■ ASSIGNMENT: Print the range of lines that opens with the line containing "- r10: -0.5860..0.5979" and closes with the last line of the listing. Include both ends; print nothing more.
==== STORED DATA ====
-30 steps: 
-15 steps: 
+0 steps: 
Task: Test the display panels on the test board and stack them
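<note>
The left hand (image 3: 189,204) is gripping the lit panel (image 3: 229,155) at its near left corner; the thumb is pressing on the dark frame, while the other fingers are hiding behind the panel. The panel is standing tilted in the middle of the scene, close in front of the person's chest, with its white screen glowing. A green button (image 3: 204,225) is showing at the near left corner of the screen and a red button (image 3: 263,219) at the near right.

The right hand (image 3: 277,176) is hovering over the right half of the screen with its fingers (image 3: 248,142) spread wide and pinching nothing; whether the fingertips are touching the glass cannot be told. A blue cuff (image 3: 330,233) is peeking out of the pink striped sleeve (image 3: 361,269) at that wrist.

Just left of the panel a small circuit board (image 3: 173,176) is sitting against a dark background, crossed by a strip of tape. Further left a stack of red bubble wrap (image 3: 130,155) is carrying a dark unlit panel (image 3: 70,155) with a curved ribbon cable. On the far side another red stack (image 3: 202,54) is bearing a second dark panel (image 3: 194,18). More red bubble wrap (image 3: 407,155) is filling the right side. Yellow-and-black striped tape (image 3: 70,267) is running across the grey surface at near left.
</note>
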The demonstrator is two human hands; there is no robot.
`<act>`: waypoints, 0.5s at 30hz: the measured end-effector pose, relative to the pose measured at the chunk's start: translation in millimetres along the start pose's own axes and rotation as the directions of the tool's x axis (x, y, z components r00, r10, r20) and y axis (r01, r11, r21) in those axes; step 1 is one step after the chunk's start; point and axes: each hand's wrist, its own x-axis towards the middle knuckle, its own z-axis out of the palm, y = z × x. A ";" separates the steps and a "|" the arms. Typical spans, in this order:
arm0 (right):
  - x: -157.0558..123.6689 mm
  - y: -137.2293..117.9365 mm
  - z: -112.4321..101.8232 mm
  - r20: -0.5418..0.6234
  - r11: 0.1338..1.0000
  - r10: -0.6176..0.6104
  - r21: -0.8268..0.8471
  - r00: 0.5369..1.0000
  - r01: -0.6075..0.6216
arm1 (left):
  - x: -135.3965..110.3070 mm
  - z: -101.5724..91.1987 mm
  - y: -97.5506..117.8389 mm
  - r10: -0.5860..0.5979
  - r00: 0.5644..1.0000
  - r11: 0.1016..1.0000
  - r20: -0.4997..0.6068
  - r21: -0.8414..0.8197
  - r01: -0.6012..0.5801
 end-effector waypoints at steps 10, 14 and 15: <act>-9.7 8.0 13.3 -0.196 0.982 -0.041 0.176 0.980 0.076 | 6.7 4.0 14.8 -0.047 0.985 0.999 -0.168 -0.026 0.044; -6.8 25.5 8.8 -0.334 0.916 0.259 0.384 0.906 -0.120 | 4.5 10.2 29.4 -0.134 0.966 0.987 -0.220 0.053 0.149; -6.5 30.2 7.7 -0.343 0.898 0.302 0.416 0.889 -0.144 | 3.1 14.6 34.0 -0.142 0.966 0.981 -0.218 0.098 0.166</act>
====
■ YOUR SOLUTION:
  - r10: -0.5860..0.5979
  - r00: 0.5644..1.0000
  - r11: 0.1016..1.0000
  - r20: -0.4997..0.6068
  - r21: -0.8414..0.8197
  - r01: -0.6012..0.5801
 end-effector waypoints at steps 10, 14 and 15: <act>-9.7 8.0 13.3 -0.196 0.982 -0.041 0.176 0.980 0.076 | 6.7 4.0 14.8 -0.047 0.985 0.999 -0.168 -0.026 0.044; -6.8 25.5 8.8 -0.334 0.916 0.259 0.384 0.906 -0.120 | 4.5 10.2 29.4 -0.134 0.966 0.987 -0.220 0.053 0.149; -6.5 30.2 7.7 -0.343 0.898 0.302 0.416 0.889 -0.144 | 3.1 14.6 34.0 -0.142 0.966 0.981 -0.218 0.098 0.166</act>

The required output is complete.